Bien que notre grande voyageuse ait une bonne capacité d’adaptation culturelle dû à la quantité très respectable d'estampes dans son passeport, elle ne cache pas qu’elle a été confrontée quelques fois à des situations de conflits de valeurs. «Certaines choses qui peuvent être interdites, même criminalisées, au sud peuvent être plus acceptées au nord. Il faut le voir avec une autre approche car on a pas tous été élevés de la même manière. Tu dois accepter que tu ne peux pas changer certaines choses et que tu ne pourras jamais vraiment comprendre car tu n’es pas née dans ces communautés-là.»
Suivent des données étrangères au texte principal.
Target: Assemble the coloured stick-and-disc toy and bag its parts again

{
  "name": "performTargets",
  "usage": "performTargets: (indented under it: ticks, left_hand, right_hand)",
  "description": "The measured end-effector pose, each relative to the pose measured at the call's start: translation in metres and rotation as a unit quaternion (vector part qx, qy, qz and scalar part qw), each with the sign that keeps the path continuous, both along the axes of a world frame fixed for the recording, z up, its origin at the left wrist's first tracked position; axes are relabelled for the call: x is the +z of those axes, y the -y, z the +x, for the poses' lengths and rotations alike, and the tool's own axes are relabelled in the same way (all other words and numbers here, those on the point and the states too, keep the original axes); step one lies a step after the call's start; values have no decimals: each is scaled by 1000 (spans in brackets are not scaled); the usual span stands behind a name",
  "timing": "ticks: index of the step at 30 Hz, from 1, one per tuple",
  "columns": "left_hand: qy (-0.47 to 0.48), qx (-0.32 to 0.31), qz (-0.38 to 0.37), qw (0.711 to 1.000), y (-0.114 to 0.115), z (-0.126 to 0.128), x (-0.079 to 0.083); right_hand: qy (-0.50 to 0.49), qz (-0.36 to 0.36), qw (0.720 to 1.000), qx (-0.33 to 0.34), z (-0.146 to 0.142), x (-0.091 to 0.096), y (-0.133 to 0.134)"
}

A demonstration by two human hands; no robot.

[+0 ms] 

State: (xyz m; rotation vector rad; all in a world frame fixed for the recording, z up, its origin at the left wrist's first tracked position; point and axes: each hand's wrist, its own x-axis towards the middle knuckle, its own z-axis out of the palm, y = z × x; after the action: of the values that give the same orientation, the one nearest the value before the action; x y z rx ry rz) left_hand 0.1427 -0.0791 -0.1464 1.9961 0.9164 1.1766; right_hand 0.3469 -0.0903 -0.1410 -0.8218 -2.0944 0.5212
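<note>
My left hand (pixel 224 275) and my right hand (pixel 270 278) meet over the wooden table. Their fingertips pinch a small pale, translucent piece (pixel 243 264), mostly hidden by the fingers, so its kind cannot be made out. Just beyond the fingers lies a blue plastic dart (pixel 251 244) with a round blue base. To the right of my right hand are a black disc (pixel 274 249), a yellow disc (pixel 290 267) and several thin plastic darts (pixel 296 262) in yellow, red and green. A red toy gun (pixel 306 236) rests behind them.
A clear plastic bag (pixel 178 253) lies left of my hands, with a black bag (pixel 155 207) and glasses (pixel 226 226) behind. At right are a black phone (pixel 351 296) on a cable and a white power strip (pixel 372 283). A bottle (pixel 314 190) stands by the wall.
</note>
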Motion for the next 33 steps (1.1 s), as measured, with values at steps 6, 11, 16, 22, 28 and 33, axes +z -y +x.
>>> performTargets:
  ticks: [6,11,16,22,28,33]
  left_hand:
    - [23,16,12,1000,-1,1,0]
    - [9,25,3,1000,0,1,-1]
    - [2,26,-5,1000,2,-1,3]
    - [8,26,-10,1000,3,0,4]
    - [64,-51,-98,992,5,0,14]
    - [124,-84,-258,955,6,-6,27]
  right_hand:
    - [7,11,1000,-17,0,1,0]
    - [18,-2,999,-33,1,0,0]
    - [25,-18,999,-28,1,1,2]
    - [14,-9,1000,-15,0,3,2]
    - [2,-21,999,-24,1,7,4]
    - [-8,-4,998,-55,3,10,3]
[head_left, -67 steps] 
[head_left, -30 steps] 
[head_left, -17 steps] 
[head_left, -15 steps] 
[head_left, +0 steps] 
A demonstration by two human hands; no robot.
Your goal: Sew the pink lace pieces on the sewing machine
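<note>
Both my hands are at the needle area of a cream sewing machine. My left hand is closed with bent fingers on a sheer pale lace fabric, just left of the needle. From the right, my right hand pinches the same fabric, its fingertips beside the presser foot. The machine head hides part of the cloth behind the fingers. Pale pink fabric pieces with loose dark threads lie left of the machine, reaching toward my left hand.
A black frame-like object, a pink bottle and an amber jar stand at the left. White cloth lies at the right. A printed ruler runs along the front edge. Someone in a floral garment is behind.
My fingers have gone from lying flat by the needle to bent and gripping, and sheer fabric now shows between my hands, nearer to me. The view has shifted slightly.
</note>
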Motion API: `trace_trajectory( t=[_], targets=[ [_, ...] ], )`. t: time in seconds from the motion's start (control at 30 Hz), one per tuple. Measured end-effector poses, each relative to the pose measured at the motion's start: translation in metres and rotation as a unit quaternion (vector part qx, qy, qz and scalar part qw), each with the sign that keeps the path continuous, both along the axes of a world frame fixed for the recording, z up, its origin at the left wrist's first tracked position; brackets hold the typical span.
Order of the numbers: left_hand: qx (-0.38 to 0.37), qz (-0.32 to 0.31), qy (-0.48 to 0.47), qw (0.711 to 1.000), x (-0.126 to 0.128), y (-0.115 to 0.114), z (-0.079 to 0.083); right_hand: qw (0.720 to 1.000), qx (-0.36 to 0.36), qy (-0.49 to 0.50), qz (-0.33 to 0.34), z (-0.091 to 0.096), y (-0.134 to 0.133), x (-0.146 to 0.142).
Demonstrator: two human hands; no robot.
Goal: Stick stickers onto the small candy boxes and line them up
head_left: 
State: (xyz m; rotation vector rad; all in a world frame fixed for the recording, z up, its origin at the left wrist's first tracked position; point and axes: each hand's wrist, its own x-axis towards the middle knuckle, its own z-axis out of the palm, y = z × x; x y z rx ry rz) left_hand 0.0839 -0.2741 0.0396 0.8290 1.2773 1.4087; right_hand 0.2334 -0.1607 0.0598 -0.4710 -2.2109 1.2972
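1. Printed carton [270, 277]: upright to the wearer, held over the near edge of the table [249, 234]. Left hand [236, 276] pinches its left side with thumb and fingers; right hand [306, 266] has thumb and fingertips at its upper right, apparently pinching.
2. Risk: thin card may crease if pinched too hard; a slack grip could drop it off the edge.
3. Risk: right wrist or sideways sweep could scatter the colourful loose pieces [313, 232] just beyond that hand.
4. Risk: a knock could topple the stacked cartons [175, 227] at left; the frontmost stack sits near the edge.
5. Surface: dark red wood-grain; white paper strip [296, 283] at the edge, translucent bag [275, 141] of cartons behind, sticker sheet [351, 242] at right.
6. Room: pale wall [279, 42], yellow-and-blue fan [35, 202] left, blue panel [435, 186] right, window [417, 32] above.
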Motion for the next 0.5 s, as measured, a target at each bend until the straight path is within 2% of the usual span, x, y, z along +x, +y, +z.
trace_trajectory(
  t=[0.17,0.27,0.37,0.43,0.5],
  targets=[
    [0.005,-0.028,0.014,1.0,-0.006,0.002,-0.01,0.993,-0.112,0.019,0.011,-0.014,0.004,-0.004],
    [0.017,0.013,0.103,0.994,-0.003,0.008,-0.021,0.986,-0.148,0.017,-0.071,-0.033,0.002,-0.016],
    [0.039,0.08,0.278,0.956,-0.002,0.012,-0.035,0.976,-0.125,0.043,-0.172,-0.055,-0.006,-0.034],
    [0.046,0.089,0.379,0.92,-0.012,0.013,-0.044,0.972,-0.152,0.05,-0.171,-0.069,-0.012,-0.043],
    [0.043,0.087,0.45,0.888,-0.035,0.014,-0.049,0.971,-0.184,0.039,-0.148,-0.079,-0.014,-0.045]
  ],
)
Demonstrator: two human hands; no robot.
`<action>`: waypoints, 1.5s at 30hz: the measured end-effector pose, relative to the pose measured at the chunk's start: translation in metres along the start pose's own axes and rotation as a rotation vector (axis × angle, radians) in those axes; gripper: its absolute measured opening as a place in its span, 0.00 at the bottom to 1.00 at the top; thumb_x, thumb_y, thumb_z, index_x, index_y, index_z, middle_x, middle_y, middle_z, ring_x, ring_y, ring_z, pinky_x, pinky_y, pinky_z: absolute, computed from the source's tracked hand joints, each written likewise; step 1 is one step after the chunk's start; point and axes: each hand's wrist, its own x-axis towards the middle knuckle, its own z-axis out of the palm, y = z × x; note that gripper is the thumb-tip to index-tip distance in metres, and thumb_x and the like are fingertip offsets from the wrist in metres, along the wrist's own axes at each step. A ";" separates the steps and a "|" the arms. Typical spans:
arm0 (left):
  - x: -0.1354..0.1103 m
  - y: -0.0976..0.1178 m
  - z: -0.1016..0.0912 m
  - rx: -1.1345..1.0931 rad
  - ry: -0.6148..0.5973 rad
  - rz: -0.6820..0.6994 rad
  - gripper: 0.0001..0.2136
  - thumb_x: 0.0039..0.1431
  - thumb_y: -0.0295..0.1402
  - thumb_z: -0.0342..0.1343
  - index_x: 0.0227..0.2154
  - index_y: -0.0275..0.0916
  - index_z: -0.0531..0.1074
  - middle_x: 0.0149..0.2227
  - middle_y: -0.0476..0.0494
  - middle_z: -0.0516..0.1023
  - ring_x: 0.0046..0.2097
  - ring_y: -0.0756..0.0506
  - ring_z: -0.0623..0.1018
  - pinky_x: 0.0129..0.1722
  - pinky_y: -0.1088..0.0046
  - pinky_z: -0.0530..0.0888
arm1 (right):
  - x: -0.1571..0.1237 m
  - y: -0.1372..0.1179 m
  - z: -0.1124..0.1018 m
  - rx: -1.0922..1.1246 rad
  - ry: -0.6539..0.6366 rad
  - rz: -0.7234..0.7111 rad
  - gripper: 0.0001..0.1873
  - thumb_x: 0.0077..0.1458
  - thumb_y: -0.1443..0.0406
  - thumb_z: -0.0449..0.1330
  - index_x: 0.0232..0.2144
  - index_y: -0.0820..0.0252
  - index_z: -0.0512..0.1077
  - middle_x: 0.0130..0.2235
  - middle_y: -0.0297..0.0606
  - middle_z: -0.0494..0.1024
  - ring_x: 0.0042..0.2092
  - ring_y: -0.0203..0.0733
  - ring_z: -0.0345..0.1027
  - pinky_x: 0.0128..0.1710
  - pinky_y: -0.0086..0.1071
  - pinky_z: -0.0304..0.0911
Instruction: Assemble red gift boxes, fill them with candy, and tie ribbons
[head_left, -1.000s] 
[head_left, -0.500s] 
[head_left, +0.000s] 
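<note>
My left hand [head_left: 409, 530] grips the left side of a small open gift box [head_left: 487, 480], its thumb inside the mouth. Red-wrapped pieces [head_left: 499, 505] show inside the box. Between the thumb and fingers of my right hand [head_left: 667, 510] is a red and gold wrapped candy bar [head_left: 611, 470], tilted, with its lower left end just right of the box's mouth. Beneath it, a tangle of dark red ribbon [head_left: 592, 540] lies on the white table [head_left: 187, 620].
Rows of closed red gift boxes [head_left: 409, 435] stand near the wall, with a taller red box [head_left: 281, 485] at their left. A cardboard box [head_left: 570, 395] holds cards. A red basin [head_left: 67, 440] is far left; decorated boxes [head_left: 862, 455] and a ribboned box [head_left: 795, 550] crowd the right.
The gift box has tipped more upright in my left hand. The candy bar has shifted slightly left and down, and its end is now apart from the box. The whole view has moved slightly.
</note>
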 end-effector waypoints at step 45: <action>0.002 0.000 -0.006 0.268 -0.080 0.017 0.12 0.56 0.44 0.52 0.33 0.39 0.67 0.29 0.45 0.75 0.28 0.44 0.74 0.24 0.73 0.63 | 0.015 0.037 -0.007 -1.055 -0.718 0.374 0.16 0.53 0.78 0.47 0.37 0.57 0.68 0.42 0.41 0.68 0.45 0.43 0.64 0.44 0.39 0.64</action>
Un autre défi particulier est de devoir travailler en anglais, souvent avec une population qui utilise, elle aussi, l’anglais comme langue seconde. Plusieurs expressions peuvent être perdues dans la traduction et certains mots n’existeront tout simplement pas en Inuktitut.
Finalement, elle considère que la relation qu’elle a entretenu avec ses patients pédiatriques était très différente qu’au Sud du Québec. Non seulement les enfants se présentaient parfois seuls à la clinique mais, malades ou pas, ils étaient toujours collaboratifs car le dispensaire est, pour eux, un lieu rassurant. «Ça peut être la grand-mère, la tante, la voisine qui vient avec l’enfant à l’urgence et y’a pas de problème. Y’a jamais de jugement car parfois les parents de cet enfant là sont partis travailler pendant une longue période.» Ça prend un village pour élever un enfant après tout!
Est-ce qu’elle prévoit y retourner? Certainement!
Elle apprécie spécialement l’accueil des gens et leur désir de partage. Vivre dans une telle communauté lui donne l’impression de faire partie d’une grande famille unie.
Côté autonomie professionnelle, elle dit avoir un bon sentiment de devoir accompli quand elle voit quelqu’un quitter la clinique et elle apprécie particulièrement la prise en charge complète de la personne. Difficile de vouloir revenir en ville après ça! Sa pratique en salle d’urgence a grandement changé. Lors de son retour dans les grands centres, elle sentait qu’elle pouvait évaluer ses patientes de façon beaucoup plus complexe, même si c’était parfois frustrant de ne pas pouvoir utiliser ses compétences pour régler des problèmes mineurs par elle-même.
Elle a déjà hâte de retourner au Nord et pouvoir passer ses journées de congé à faire de la moto-neige et du ski de fond! Dans le futur, Anaïs souhaite poursuivre ses contrats en rôle élargi et même prolonger la durée de ceux-ci pour s’immerger encore plus dans la culture de l’endroit. Elle aimerait aussi partir travailler en Suisse pendant un certain temps et poursuivre ses nombreux voyages. On lui souhaite une infinité d’aventures et bien des années à nous soigner si bien!